Gio Ponti, thoughts about a lamp

A light designed as an open project, in which the customer chooses the final look, among thin tripods, squared modules and elegant chromatic finishes

This article was originally published on Domus 1059, July and August 2021.

”Here are the various lamps.” The words are handwritten in italics, on a sheet with holes in a folder. He had the idea buzzing about in his head and gave shape to it on paper, drawn with subtle yet confident pencil lines.
Gio Ponti would pass from the sketch of a spoon to the design of a skyscraper or the pattern of a fabric. With his typical creative energy, in 1955 he produced a set of drawings embodying his thoughts about a lamp, a light source that could change its appearance. The Milanese designer had in mind different versions of a floor lamp: a tubular stem, long or short, supported the shades in the form of cylinders or truncated cones, while the base rose on supports of different shapes: tripods, pyramids or squares.
The series was probably conceived for a company abroad, perhaps in America, and reveals Ponti’s working method, his aptitude for promoting his work.
Instead of offering the client company a finished product, he seduced it with a range of ideas, drawing a palette of shapes, colours and solutions from his repertoire of designs, which in the 1950s was becoming more receptive to fusions between the arts.

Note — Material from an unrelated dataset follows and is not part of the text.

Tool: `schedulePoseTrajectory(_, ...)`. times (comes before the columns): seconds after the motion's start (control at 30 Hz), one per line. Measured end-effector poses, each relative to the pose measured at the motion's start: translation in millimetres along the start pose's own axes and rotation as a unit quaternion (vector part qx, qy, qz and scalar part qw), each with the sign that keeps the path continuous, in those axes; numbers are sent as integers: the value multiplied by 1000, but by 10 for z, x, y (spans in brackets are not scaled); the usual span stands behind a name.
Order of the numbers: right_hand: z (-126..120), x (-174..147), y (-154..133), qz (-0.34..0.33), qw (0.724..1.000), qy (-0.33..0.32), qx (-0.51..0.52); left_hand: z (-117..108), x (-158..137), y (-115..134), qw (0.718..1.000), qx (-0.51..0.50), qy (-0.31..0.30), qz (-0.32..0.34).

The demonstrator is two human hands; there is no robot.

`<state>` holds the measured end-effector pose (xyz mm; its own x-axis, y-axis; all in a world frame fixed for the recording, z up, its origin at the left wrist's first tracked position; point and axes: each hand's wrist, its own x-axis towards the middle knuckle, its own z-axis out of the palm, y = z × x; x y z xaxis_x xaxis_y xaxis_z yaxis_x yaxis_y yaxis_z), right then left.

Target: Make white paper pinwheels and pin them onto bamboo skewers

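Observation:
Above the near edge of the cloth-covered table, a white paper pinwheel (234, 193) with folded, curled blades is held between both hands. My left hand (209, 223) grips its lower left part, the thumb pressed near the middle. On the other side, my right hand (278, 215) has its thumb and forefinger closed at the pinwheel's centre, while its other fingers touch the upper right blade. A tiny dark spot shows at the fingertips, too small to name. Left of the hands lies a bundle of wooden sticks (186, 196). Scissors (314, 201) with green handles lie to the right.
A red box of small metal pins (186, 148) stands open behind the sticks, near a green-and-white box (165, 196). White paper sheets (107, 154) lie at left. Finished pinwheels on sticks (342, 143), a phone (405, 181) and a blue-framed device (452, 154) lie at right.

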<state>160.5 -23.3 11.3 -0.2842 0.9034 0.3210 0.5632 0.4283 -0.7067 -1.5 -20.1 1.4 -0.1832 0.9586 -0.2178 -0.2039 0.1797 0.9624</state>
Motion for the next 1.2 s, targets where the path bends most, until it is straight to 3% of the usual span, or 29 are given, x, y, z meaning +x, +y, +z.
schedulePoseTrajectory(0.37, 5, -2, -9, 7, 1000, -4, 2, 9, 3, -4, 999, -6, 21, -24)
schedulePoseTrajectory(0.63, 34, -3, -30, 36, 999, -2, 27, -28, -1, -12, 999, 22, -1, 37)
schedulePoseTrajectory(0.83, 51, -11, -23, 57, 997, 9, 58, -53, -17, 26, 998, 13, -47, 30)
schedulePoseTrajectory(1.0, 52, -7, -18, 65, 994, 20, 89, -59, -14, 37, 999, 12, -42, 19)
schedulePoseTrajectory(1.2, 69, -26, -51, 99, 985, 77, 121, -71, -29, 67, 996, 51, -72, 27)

The original drawing by Gio Ponti, 1955

For this customisable lamp, Ponti imagined different components, with legs that were thin, long and square, like the facets of diamonds. It includes a square base that plays on voids and solids, creating the effect of light and shade that the architect sought in his buildings’ facades, using coloured tiles to enliven the architecture and make it shimmer in the sunlight. 
Filippo Cristina believed in the project, which until 2017 had only been a series of documents left in the archives. He is the founder of TATO, a furniture and lighting company based in Novara and interested in Italian design from the 1950s, a period rich in experiments, forms and production processes.
Working with the Gio Ponti Archives, the company studied the drawings and produced De-lux, a series of lamps with various combinations. The light source, conical or with a lampshade, can be combined with three different bases (tripod, conical or inlaid). 

Gio Ponti, De Lux, TATO

The inlaid version is covered with coloured ceramic tiles, inspired by the ones used in the Hotel Parco dei Principi in Sorrento, where Ponti expressed his love for this material. And this was always his working method, with design elements becoming buildings and the principles of architecture embodied in objects.